Em meu décimo livro, recentemente editado, São Paulo: uma Interpretação, ao discorrer sobre as raízes e características dos protagonistas que atuam sobre o palco de São Paulo, menciono a natureza "pessoal" do exercício da política. Relaciono-a a duas características entranhadas em nossa cultura: a relação pessoas/território, que gerou uma cultura migrante, cujos atores sempre agem como "conquistadores", sem grande respeito pelas leis e pela ética, mas com iniciativa, criatividade e confiança em si próprios; e a porosidade social, que facilita o acesso à categoria de classe dominante a qualquer pessoa com garra e dinheiro (no Rio do século 19 vários traficantes negreiros dela faziam parte…).

Não é, por isso, de estranhar que o mundo político, com exceções, se caracterize mais pelo individualismo dos seus protagonistas, preocupados com a carreira pessoal, do que pela ideologia, deles ou de seu partido. E que nele ousadia e sucesso valham mais do que ética e solidariedade. A ausência de uma visão mais generosa e, por isso, mais adequada ao nosso desenvolvimento é comum em nosso mundo político. Houve, contudo, exceções. Entre estas, em minha apreciação, a de alguns prefeitos de São Paulo: Fábio Prado, Toledo Piza, Faria Lima, Olavo Setubal, Marta Suplicy; e a de alguns poucos governadores, como Paulo Egydio e Franco Montoro.

Na questão metropolitana sempre houve resistência de deputados estaduais e partidos a um planejamento e a uma autoridade neste território, ciosos de sua posição de representantes autônomos deste ou daquele município ou região, angariando créditos políticos por tudo de bom que lá ocorresse. Por outro lado, muitos cidadãos continuam buscando contatos pessoais com políticos a fim de resolver problemas pessoais, embora já seja impressionante quanto a sociedade se organizou em torno de causas coletivas. Um bom exemplo da movimentação da sociedade civil foi a criação da Rede Nossa São Paulo, que, no âmbito da Prefeitura, conseguiu resultados práticos importantes. Para superar essa situação de atraso na política, porém, uma reforma política ajudaria: com voto distrital, sem financiamento público, mas com a permissão de contribuições de pessoas físicas.

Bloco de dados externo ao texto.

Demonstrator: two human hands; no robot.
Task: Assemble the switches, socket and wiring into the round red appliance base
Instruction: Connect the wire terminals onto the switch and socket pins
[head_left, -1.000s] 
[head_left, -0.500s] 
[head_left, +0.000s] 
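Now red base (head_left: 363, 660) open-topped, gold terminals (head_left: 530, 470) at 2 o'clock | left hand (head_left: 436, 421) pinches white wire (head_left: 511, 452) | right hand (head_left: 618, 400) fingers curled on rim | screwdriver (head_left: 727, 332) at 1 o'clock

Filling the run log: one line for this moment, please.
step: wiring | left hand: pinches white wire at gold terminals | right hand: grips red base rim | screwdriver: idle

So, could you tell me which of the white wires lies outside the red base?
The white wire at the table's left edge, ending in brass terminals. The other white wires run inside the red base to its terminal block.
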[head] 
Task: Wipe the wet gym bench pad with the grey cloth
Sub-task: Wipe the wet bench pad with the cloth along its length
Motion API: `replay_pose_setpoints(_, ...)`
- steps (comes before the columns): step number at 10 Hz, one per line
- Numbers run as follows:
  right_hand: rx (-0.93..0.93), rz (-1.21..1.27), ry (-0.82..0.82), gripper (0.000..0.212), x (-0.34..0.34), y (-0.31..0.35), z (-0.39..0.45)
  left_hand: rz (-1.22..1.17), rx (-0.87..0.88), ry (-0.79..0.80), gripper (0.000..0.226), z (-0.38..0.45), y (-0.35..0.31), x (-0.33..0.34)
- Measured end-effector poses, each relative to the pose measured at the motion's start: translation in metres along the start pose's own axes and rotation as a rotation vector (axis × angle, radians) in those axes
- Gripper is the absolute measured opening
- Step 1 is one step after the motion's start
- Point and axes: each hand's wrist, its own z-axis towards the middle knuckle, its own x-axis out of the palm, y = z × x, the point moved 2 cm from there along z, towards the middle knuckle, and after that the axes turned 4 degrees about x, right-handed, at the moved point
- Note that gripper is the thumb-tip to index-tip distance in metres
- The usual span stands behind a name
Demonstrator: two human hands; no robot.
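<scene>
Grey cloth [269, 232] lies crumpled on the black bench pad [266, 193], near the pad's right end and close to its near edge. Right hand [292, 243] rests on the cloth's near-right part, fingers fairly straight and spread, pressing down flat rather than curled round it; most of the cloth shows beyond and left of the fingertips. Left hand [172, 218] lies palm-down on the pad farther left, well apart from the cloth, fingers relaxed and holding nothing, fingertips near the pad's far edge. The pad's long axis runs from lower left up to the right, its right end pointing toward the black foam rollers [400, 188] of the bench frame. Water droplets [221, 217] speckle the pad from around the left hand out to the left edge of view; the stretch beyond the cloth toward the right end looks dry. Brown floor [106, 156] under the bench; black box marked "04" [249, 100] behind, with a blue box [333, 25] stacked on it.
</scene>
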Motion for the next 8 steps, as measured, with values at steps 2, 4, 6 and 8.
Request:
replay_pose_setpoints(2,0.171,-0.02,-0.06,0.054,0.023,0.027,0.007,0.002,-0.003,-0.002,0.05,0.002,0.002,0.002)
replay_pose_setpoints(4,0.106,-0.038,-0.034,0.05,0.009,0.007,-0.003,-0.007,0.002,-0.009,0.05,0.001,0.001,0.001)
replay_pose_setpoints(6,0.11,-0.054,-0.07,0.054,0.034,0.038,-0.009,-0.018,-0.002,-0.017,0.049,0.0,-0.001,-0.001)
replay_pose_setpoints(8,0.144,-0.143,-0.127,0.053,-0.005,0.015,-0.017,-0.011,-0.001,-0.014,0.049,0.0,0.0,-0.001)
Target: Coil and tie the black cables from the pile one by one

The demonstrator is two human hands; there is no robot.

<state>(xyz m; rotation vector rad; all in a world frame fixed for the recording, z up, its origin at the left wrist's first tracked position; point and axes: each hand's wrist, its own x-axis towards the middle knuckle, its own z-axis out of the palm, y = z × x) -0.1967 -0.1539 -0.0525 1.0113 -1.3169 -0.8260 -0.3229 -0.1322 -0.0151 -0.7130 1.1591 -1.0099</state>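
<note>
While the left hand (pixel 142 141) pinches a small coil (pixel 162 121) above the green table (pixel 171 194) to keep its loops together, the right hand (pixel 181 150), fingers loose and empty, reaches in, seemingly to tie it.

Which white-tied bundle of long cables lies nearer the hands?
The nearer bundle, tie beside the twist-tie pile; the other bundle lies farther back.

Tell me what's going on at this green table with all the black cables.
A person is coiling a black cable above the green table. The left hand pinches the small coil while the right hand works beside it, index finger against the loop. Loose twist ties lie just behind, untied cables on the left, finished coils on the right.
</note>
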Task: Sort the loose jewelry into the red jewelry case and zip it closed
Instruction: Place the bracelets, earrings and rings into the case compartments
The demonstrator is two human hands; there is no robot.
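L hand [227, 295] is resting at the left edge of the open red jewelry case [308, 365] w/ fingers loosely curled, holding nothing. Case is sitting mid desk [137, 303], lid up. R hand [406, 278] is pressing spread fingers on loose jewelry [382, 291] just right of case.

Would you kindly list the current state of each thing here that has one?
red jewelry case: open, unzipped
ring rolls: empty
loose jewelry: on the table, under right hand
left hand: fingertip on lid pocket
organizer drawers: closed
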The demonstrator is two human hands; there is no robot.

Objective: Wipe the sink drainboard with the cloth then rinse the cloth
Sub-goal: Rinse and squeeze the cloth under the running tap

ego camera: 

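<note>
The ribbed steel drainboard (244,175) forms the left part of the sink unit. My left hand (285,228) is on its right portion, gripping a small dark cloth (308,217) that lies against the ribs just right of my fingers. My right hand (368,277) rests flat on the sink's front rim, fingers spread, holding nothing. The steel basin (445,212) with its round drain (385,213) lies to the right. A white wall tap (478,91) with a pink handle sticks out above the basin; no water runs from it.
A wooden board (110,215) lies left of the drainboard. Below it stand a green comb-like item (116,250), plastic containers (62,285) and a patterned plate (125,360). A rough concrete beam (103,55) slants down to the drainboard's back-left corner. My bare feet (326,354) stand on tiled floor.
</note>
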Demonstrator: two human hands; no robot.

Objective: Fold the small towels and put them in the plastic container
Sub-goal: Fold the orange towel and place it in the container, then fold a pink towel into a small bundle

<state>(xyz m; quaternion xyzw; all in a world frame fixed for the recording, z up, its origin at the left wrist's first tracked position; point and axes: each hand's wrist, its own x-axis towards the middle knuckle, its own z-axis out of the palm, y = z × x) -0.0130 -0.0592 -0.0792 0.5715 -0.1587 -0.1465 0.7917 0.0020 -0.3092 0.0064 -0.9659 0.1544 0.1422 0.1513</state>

A perspectiva hoje é boa: nas mais diversas regiões do mundo um novo pacto social está sendo construído, com articulação do Estado, do mercado, da sociedade organizada e dos trabalhadores. A dimensão ambiental está, aos poucos, tomando sua posição no centro do planejamento do desenvolvimento. Entre nós, o combate à desigualdade está assumindo sua posição central no desenvolvimento. Já existe consciência das vantagens da previsão, do projeto, do sonho… Isto é, do planejamento.

E, finalmente, alguns políticos estadistas com visão generosa, humana e moderna, como os que já existiram, poderão ainda surgir. Por tudo isso, Geraldo Alckmin merece ser saudado com entusiasmo por sua mencionada iniciativa, embora não se possa esquecer que ela poderia ter sido tomada antes, pois ele e seu partido têm governado o Estado desde 1995… No campo do planejamento metropolitano são 16 anos de atraso a recuperar.